**Task details**
The listing below holds a line with "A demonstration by" and a later line with "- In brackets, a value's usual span". Write out those two lines and every line between them, exactly, and nothing else.

Provided data: Begin

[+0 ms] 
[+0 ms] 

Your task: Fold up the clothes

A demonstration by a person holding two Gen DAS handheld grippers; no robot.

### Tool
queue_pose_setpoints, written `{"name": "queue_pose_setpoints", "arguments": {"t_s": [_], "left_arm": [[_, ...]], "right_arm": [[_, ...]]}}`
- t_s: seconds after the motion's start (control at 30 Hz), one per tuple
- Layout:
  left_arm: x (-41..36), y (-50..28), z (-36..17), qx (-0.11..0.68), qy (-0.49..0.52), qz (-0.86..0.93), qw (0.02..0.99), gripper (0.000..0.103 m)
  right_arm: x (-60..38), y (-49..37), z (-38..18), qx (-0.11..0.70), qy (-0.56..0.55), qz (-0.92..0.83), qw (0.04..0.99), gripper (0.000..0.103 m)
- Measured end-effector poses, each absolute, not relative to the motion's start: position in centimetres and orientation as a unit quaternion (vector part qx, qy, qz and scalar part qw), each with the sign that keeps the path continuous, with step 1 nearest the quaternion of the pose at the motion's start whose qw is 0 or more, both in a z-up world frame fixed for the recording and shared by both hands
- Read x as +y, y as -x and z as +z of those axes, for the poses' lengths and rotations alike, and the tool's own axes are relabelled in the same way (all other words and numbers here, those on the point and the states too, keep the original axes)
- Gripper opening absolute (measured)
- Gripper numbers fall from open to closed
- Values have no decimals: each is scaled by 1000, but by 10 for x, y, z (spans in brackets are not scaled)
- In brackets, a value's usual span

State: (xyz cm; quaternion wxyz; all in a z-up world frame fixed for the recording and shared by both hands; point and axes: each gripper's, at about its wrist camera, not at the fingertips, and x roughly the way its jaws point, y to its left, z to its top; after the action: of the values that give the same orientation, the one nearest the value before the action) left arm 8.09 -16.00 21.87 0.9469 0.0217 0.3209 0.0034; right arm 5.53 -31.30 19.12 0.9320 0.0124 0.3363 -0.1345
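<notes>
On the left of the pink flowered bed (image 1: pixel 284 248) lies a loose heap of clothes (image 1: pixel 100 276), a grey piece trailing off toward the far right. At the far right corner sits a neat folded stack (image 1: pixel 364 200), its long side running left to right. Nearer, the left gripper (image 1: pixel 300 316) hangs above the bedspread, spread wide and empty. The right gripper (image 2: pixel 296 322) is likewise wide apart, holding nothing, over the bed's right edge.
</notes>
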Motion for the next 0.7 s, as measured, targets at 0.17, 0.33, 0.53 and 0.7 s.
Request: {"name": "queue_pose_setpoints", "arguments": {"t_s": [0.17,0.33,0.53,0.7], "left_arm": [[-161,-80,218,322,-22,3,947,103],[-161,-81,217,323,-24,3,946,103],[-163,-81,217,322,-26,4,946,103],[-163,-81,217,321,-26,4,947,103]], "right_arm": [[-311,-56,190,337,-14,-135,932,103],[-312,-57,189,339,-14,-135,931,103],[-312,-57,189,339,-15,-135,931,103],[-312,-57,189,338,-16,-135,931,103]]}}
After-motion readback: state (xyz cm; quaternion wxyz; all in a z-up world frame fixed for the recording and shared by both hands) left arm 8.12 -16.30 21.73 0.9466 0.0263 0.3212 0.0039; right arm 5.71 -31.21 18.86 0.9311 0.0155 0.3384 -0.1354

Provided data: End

**Answer for the task**
A demonstration by a person holding two Gen DAS handheld grippers; no robot.

### Tool
queue_pose_setpoints, written `{"name": "queue_pose_setpoints", "arguments": {"t_s": [_], "left_arm": [[_, ...]], "right_arm": [[_, ...]]}}`
- t_s: seconds after the motion's start (control at 30 Hz), one per tuple
- Layout:
  left_arm: x (-41..36), y (-50..28), z (-36..17), qx (-0.11..0.68), qy (-0.49..0.52), qz (-0.86..0.93), qw (0.02..0.99), gripper (0.000..0.103 m)
  right_arm: x (-60..38), y (-49..37), z (-38..18), qx (-0.11..0.70), qy (-0.56..0.55), qz (-0.92..0.83), qw (0.04..0.99), gripper (0.000..0.103 m)
- Measured end-effector poses, each absolute, not relative to the motion's start: position in centimetres and orientation as a unit quaternion (vector part qx, qy, qz and scalar part qw), each with the sign that keeps the path continuous, with step 1 nearest the quaternion of the pose at the motion's start whose qw is 0 or more, both in a z-up world frame fixed for the recording and shared by both hands
- Read x as +y, y as -x and z as +z of those axes, for the poses' lengths and rotations alike, and the tool's own axes are relabelled in the same way (all other words and numbers here, those on the point and the states too, keep the original axes)
- Gripper opening absolute (measured)
- Gripper numbers fall from open to closed
- Values have no decimals: each is scaled by 1000, but by 10 for x, y, z (spans in brackets are not scaled)
- In brackets, a value's usual span

The exercise is done, with nothing more to add.